Marie-France : Relis Baudelaire, mon chéri, tu verras ce qu’il pensait de ton joli pays ?
Stéphane : Le passé ma chérie, le passé. Vois Éric Emmanuel Schmidt, comme il prospère et s’épanouit chez nous.
Marie-France : « Petit pays, petites gens. » Et c’est votre roi qui l’a dit…

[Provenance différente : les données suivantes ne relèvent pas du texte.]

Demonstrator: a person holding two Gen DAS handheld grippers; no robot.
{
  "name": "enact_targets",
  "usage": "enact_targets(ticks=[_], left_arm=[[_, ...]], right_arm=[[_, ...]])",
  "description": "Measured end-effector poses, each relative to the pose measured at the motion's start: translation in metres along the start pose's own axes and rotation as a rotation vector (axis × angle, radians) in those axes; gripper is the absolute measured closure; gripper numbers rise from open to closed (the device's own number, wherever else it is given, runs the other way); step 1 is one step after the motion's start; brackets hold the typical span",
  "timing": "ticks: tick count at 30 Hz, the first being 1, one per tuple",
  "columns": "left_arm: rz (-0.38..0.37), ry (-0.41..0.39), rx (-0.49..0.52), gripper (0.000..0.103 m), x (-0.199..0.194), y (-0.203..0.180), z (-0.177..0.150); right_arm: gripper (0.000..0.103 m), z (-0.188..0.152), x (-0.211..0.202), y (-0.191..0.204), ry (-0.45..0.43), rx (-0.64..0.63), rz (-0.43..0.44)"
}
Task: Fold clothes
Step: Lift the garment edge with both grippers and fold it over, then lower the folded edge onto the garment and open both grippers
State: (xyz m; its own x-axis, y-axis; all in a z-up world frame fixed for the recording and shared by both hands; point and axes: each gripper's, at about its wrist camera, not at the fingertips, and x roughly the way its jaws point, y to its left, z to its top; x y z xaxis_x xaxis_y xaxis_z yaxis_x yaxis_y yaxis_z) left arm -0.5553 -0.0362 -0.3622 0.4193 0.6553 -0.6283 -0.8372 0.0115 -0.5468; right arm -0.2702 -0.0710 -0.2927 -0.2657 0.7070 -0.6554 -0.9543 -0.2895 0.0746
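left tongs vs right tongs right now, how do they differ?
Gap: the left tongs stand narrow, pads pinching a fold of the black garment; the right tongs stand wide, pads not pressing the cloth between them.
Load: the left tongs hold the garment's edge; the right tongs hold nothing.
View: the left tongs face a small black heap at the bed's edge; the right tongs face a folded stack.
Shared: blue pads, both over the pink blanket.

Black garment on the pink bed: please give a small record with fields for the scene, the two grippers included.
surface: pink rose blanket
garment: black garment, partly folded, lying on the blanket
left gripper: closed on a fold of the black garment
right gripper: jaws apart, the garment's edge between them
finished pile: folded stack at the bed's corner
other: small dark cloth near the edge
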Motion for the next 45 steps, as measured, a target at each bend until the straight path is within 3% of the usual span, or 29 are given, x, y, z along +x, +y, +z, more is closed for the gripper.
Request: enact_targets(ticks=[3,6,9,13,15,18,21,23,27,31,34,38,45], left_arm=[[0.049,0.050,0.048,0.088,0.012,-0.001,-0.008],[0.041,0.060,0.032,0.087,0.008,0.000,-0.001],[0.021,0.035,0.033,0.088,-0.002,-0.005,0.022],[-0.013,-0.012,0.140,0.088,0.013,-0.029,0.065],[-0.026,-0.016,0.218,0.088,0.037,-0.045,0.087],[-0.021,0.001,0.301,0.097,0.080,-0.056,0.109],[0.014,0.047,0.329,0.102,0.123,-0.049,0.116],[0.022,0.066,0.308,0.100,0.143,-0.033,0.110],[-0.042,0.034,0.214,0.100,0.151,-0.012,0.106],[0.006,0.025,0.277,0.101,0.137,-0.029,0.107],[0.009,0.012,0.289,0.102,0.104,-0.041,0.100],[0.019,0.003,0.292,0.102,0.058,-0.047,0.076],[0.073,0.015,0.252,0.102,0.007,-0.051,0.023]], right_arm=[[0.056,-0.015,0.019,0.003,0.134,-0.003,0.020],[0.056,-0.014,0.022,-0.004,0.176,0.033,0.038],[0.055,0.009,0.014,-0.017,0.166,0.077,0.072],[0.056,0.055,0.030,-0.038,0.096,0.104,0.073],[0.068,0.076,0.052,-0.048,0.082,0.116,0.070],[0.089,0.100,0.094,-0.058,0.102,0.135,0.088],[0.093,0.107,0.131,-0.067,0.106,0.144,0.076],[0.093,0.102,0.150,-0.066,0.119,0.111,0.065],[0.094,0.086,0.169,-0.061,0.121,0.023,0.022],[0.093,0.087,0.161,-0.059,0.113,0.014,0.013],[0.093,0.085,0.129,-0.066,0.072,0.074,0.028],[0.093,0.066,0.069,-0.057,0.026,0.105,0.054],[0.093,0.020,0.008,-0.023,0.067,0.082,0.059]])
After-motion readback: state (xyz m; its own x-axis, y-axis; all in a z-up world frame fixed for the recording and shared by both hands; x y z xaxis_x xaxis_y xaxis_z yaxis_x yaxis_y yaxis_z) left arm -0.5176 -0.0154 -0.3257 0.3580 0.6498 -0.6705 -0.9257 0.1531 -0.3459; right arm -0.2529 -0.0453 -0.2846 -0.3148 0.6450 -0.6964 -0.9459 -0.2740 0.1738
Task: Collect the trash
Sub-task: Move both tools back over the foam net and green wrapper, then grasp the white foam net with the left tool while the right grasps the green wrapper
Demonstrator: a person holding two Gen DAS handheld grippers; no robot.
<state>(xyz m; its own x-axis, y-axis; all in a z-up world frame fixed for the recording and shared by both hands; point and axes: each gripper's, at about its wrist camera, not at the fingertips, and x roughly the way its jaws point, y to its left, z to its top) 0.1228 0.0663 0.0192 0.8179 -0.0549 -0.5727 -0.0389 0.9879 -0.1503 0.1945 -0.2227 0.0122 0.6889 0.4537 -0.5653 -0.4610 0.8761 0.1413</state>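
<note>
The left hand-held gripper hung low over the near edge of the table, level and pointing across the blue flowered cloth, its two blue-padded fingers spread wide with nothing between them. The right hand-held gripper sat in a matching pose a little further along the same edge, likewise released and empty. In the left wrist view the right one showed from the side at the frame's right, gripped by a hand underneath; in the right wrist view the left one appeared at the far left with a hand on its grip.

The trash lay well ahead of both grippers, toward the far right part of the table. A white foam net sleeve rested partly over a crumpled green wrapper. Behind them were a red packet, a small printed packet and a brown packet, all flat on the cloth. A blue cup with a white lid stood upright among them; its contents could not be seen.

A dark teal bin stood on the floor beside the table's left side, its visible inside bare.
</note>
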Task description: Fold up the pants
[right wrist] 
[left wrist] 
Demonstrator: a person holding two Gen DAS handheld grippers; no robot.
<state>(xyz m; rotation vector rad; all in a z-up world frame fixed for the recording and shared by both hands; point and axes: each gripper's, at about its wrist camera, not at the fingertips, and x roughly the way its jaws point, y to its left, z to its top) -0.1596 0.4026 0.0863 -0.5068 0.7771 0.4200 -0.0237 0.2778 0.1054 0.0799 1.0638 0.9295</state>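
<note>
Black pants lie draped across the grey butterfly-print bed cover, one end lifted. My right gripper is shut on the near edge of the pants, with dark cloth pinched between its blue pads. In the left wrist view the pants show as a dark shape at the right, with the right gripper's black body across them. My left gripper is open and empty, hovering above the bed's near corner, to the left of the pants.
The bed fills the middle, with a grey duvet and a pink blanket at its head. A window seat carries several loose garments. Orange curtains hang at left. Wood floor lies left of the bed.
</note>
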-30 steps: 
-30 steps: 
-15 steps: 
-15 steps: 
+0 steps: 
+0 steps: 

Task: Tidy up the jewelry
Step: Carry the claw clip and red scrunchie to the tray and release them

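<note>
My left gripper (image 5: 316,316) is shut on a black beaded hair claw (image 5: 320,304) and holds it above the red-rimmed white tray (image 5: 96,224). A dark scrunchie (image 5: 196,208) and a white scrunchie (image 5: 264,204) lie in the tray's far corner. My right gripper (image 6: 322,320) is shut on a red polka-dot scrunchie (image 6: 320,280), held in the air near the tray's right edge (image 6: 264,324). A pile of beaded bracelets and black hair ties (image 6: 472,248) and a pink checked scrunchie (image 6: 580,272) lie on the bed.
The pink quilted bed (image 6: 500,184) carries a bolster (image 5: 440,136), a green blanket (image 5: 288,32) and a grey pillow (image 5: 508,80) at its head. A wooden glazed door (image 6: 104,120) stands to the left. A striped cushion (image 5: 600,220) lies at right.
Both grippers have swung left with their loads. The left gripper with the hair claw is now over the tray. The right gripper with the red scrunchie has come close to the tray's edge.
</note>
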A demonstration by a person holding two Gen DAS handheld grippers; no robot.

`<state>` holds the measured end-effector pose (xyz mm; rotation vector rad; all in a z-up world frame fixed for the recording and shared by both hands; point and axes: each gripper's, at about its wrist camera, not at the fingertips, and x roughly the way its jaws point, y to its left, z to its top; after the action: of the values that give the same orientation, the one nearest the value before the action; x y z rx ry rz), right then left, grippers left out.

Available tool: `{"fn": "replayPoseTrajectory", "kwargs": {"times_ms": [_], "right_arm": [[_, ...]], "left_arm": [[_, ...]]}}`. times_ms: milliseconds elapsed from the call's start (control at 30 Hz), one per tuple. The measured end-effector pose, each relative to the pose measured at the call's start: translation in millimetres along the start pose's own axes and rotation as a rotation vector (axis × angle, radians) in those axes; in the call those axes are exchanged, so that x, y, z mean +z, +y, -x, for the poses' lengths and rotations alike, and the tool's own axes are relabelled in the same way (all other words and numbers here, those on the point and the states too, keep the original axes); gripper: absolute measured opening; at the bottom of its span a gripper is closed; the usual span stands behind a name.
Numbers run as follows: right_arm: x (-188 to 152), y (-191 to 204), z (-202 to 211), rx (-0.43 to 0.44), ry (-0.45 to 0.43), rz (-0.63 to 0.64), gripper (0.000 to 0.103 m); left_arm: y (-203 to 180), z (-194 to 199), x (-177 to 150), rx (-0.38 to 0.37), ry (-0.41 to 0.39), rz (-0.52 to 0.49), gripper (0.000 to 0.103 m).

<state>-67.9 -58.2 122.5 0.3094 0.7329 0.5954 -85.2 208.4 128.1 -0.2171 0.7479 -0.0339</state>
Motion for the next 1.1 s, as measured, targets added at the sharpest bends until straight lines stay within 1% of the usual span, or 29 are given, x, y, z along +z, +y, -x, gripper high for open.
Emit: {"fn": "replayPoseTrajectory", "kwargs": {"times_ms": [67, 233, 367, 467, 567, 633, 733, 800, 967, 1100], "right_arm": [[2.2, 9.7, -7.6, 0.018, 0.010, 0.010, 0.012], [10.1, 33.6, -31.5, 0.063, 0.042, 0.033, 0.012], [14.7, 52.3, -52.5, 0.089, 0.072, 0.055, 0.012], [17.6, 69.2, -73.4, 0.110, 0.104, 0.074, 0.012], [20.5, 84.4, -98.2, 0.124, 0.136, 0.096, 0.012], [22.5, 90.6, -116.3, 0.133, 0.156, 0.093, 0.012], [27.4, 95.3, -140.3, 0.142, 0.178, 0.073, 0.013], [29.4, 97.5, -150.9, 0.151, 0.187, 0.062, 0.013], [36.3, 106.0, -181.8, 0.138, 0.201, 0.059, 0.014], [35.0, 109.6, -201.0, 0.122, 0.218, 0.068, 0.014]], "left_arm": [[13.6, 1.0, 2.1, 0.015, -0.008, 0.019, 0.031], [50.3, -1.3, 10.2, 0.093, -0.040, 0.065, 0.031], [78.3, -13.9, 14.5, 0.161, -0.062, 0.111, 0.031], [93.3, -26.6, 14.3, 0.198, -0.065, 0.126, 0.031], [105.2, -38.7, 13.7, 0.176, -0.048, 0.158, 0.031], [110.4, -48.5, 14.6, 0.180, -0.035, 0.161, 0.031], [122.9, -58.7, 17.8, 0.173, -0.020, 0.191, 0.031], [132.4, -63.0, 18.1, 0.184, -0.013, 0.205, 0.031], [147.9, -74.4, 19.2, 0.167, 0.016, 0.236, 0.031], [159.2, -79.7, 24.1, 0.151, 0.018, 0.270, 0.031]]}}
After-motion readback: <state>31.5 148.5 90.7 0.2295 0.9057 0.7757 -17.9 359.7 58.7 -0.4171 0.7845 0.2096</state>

Stéphane : Son grand-père, ma chérie. Que dis-je, son arrière-grand-père. La Belgique est certes un pays compliqué mais il est à la pointe dans bien des domaines.
Marie-France : À la pointe du populisme, du nationalisme, sans oublier le nombrilisme.
Stéphane : Comment oses-tu ? Il n’y a pas moins chauvin qu’un Belge.
Marie-France : Et pas plus « m’as-tu vu », plus dikkenek qu’un Bruxellois de souche de ton acabit.
Stéphane : Ironise, ma chérie, ironise. Avortement, euthanasie, mariage gay. On a battu tous les Européens au poteau avec nos législations avant-gardistes. Près de mille lesbiennes ont demandé à se marier ici pour pouvoir adopter.
Marie-France : Pas étonnant avec ce guignol de Premier qui minaude et change de couleur de nœud-pap’ au gré du vent.
Stéphane : Cite-moi une seule démocratie dont le Premier ministre soit un fils d’immigré, une seule.
Marie-France : La Corse. Je veux dire la France… Mais tu m’égares à dessein.
Thomas : Maman !
Marie-France : Tu marches au rythme des modes et des slogans.
Thomas : Maman !
Marie-France : Mais tu vas te taire à la fin.
Stéphane : Mais laisse ce petit s’exprimer, voyons, mère castratrice.
Marie-France : Goujat.
Matia : Maman, j’peux aller dormir chez Armand ?
Marie-France : Ça suffit, Thomas. Armand, Armand, c’est qui encore celui-là.
Matia : C’est le meilleur élève de ma classe, m’man.
Stéphane : C’est celui qui a deux pères et pas de maman.
Thomas : Quel chançard.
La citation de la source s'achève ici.